- **What the task asks**: Which lines in the data below contain the string "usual"? Show each one.

[Given data]

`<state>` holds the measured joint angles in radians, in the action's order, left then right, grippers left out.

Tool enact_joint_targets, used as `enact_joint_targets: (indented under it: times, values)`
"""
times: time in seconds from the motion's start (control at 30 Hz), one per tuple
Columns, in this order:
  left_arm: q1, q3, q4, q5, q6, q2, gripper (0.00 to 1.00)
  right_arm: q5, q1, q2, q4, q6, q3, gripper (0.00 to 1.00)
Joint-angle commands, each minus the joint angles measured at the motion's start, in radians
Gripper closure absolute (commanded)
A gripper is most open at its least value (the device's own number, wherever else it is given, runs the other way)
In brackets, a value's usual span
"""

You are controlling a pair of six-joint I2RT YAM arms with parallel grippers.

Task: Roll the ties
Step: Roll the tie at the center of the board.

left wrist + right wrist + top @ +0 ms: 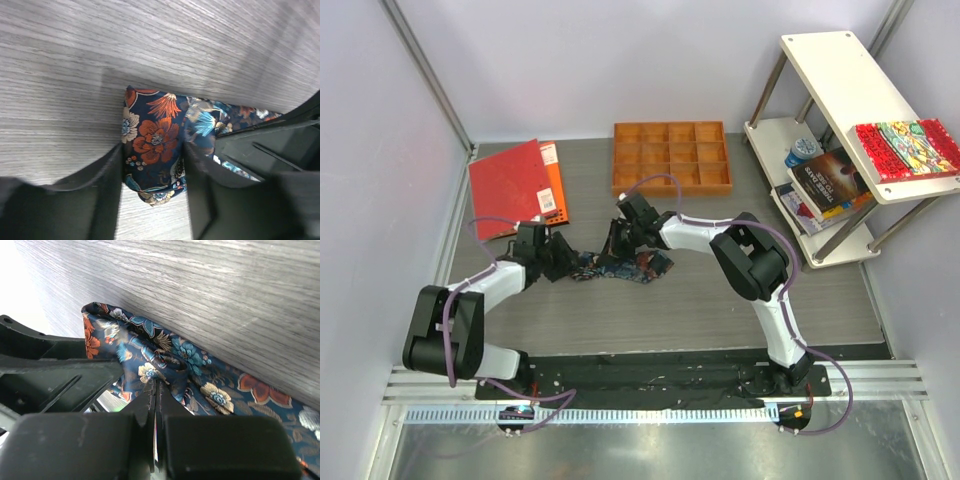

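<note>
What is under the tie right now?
Grey wood-grain table shows all around the tie, which lies on it. The left fingers stand either side of its folded end; the right fingers pinch a fold. Anything beneath the fabric's layers is covered.

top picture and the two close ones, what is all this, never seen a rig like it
The machine is two robot arms bolted at the near edge of a table, each ending in two-fingered jaws. The top picture looks down from above and behind: the left arm on the left, the right arm on the right. The other two come from a camera on each wrist, so that arm's own jaws show at the bottom. On the table lie a flowered navy tie, a red book and a wooden tray; a shelf stands at the right. The right jaws are shut, pinching a fold of the tie. The left jaws straddle its folded end; whether they squeeze it I cannot tell.
</note>
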<state>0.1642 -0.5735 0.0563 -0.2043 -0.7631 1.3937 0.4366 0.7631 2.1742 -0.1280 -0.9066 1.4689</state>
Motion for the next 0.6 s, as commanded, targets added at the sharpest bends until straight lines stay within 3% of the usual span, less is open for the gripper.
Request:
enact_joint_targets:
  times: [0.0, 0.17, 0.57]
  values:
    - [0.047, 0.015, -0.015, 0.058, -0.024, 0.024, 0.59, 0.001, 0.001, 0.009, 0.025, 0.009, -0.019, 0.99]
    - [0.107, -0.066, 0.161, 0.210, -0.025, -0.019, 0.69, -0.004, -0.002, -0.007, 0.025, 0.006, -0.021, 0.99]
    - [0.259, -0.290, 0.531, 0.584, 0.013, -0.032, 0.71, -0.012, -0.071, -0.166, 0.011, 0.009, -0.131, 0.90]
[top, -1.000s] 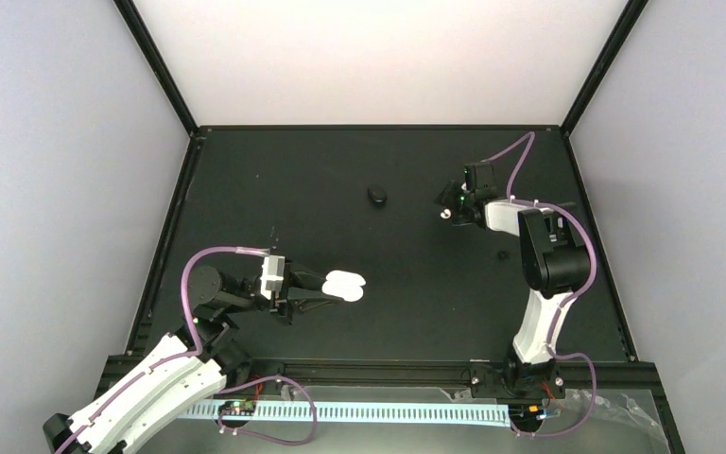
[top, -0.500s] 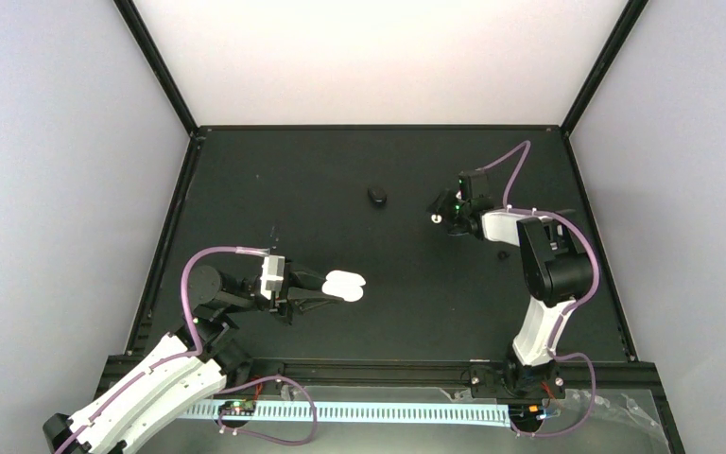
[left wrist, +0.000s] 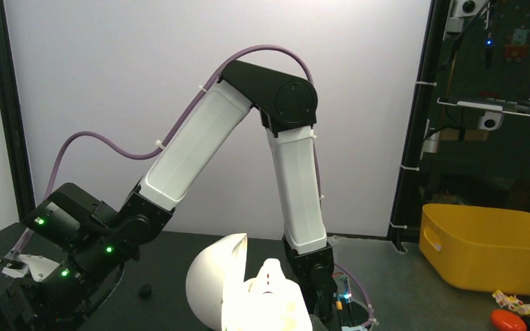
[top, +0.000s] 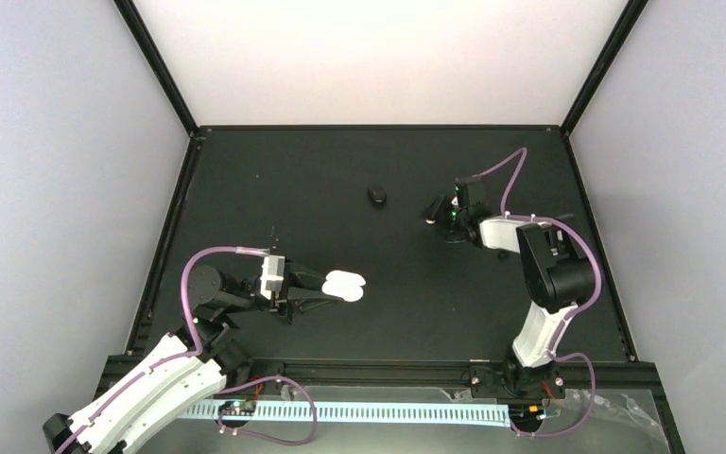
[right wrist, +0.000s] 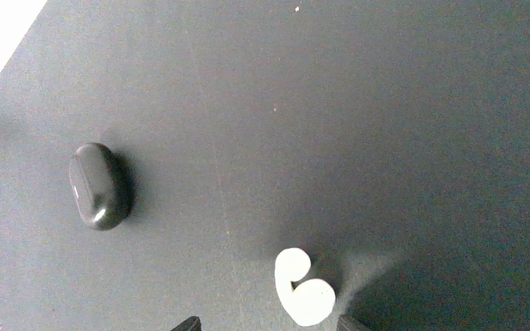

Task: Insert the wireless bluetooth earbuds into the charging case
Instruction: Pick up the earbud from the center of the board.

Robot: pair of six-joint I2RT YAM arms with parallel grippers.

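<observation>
The charging case (top: 345, 285) is white and pill-shaped, with its lid open, and my left gripper (top: 333, 289) is shut on it low over the table's near left. In the left wrist view the case (left wrist: 210, 283) fills the bottom middle, glaring bright, and the fingers are hidden. One of the wireless bluetooth earbuds (right wrist: 302, 288), small, glossy white and curled, lies on the black table. My right gripper (right wrist: 269, 324) hovers open right over it, one fingertip on each side, touching nothing. From the top view my right gripper (top: 432, 209) covers the earbud.
A small black oval case (top: 376, 195) lies left of the right gripper and shows in the right wrist view as well (right wrist: 99, 185). The black table (top: 340, 170) has a raised frame around it. A yellow bin (left wrist: 490, 245) stands beyond the table's right side.
My right gripper has moved left over the earbud, which now lies between its fingertips and no longer shows from above. The left arm and the case have not moved.
</observation>
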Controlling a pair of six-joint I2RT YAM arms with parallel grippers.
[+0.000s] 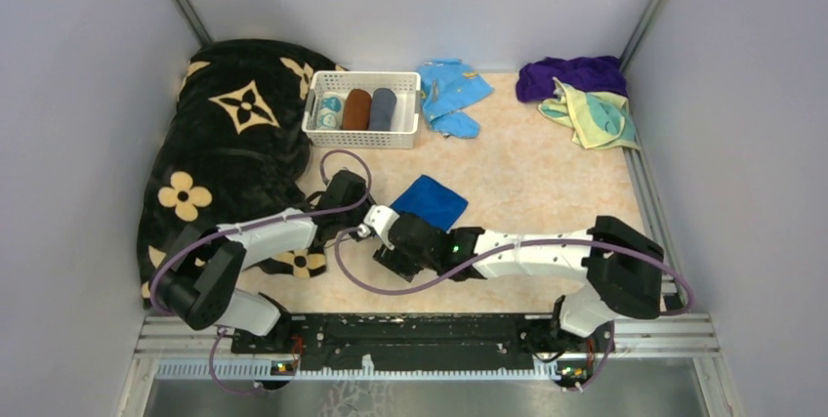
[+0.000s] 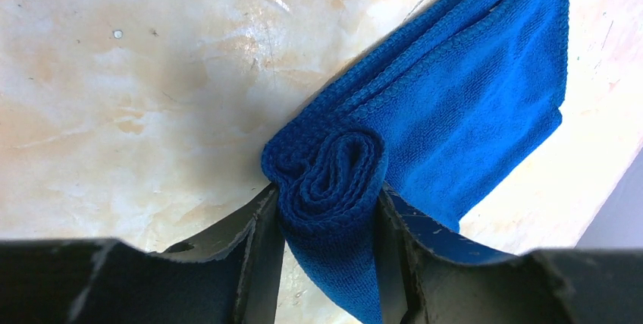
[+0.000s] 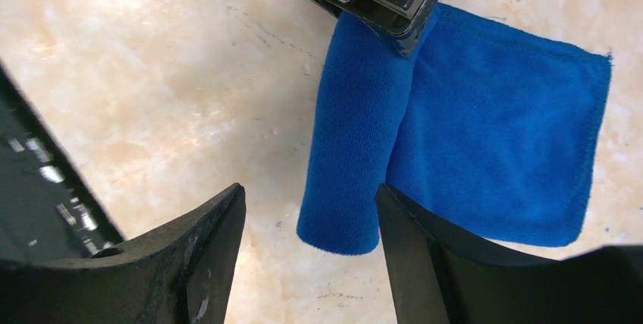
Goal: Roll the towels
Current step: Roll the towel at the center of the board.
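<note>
Left of the white slatted plastic basket (image 1: 361, 138), pressed against it: black blanket with tan flowers (image 1: 234, 134). On the basket's near side: left gripper (image 2: 327, 218), clamped from both sides on the rolled end of the royal blue cloth towel (image 1: 430, 200), half rolled, the rest flat. Also nearer than the basket, slightly further right: right gripper (image 3: 309, 191), jaws spread wide around the roll's other end, not squeezing. Just right of the basket: light blue cloth with orange marks (image 1: 451, 93). Well right of the basket, in the far corner: heaped dark purple towel (image 1: 571, 75), pale yellow towel with teal markings (image 1: 596, 116) touching its near edge.
</note>
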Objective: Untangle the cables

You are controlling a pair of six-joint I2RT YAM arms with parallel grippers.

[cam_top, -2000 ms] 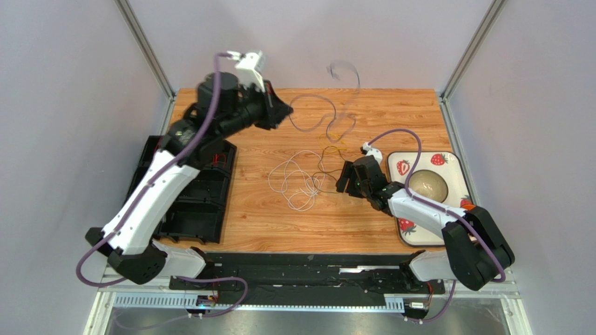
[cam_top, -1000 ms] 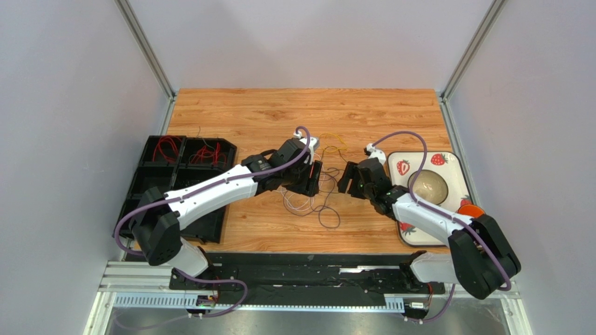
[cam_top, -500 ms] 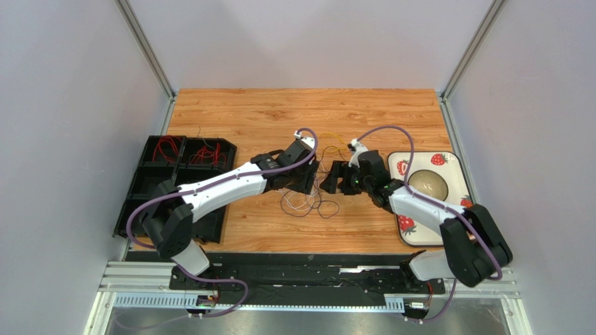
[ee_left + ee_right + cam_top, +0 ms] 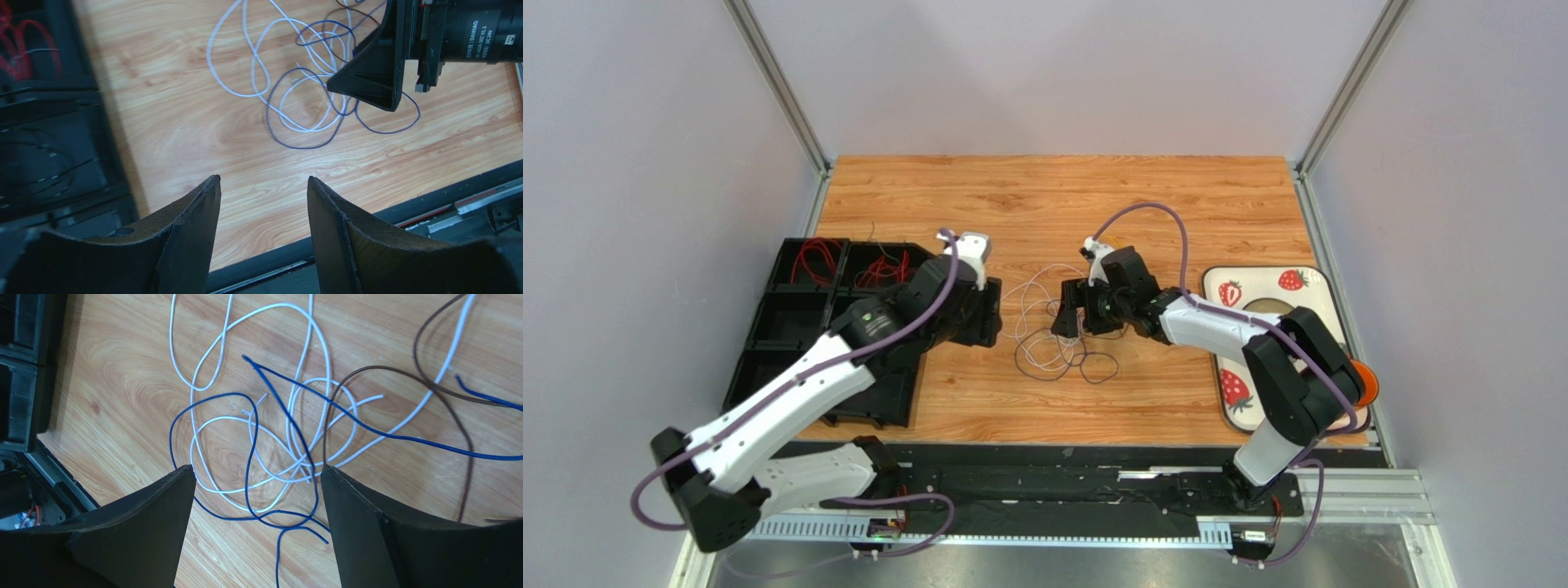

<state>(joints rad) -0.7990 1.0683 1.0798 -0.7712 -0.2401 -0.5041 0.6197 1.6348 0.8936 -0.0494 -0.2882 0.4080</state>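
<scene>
**Cables (image 4: 1054, 346) lie loose to the right of the black tray (image 4: 768, 333)**

The cables are a tangle of thin white, blue and brown loops on the wooden table (image 4: 1136, 196), near the tray's right side. The left gripper (image 4: 263, 184) hangs between the tray and the tangle, with its jaws spread and nothing between them. The right gripper (image 4: 258, 471) is over the side of the tangle away from the tray. Its jaws are wide apart above the loops and pinch no wire. Red wires (image 4: 817, 260) lie in the tray's far compartments. A strawberry-print plate (image 4: 1308, 288) sits well apart from the tray, beyond the right gripper.
</scene>
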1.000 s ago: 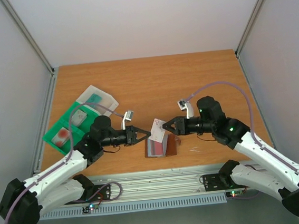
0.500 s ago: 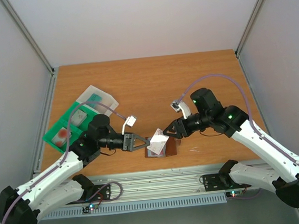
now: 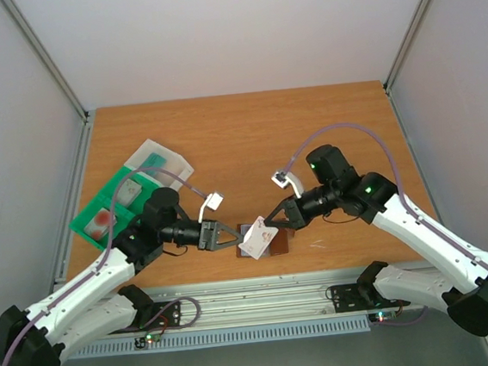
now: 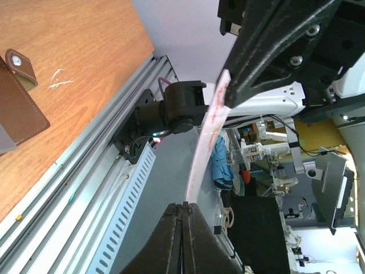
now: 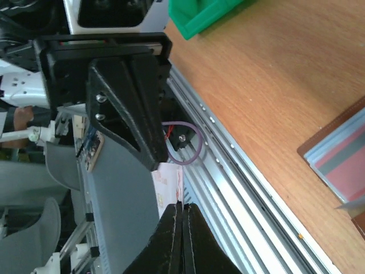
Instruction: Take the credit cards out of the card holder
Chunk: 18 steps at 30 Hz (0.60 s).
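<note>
Pale thin rectangular credit card (image 3: 254, 241) is held over the open flat brown card holder (image 3: 277, 243) by the wooden table's (image 3: 308, 125) near edge, pinched at opposite ends by the left gripper (image 3: 239, 235) and right gripper (image 3: 266, 226).

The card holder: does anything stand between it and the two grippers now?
Yes. A pale card, pinched at opposite edges by the left gripper and the right gripper, hangs over the card holder's left part in the top view. Nothing else visible lies between.
</note>
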Motion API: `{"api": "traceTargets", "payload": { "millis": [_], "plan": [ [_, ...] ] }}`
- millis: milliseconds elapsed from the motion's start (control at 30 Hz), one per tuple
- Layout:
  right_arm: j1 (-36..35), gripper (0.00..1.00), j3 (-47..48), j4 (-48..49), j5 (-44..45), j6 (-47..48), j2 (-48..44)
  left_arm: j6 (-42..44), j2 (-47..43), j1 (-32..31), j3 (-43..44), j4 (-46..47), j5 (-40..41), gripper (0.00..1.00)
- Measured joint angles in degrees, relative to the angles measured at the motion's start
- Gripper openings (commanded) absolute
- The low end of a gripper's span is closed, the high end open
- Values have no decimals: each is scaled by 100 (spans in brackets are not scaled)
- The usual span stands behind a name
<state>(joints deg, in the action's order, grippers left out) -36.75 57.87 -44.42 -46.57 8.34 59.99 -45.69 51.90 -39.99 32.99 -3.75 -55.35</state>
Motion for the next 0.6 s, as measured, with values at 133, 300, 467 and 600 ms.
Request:
{"api": "traceTargets", "payload": {
  "millis": [133,300,467,600],
  "plan": [
    [0,1,-39,162,-133,-85,-155,0,-101,0,15,-111,192,33],
    [-2,1,-140,424,-94,-402,-367,-46,-487,0,234,-505,706,69],
    [-2,1,-444,1106,87,-1196,-678,-114,-1003,0,518,-876,1451,77],
    [-2,1,-667,1862,297,-1945,-763,-295,-1390,0,525,-1062,2035,77]
  ]
}}
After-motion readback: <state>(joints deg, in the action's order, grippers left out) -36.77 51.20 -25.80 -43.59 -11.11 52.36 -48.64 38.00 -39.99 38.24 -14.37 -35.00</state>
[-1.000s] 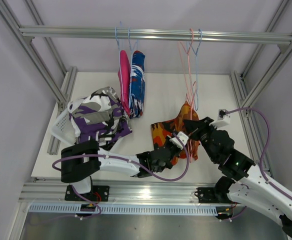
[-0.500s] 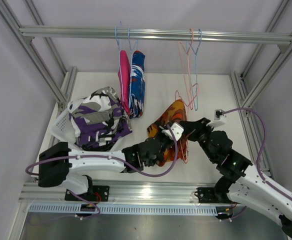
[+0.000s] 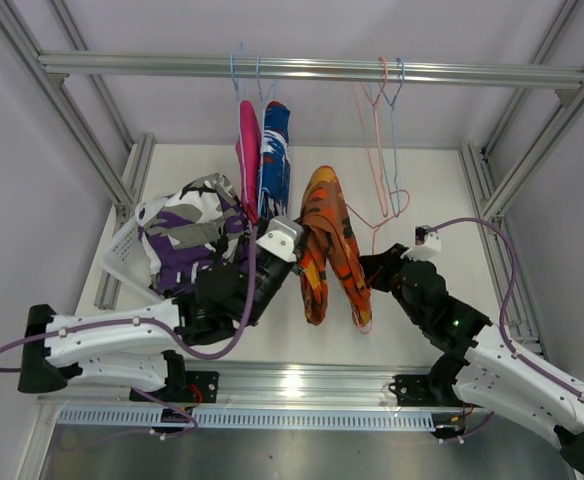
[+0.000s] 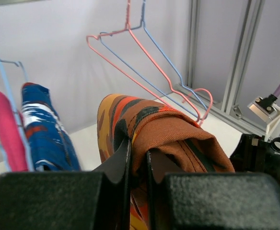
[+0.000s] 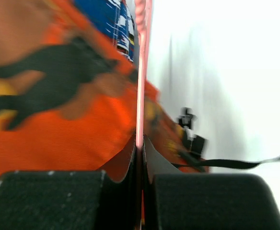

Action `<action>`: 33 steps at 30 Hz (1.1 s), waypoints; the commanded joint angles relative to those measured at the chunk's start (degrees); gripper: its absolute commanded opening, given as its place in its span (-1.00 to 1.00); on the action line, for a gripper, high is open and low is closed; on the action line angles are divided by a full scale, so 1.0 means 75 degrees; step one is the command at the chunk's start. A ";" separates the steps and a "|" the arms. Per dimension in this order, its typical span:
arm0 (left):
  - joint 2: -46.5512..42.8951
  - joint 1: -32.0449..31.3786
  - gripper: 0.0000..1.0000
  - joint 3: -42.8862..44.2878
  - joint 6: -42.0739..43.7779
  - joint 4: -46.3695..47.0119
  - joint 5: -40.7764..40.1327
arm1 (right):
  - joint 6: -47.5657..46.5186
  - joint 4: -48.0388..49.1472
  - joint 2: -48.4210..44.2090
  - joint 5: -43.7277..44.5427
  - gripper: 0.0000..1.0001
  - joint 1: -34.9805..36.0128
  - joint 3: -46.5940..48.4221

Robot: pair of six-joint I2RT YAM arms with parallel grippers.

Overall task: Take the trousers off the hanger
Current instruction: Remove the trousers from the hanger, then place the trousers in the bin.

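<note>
Orange trousers [image 4: 178, 139] fill left jaws; wrist view alone reveals right jaws pinching pink hanger [image 5: 140, 72].

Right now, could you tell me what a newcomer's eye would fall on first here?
The orange and black patterned cloth trousers, held aloft mid-table, pinched by the left gripper while the right gripper clamps a thin pink wire hanger. Behind, plain pink trousers and blue-white-red patterned trousers hang from the metal rail.
</note>
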 commanded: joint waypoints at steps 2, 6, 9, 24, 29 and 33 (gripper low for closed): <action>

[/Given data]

- **Reply to the exercise**:
In brackets, a value's usual span
Motion for the next 0.6 s, as commanded, targets added at the sharpest bends until straight lines stay within 3% of the usual span, less is open for the gripper.
- The usual span stands behind a name

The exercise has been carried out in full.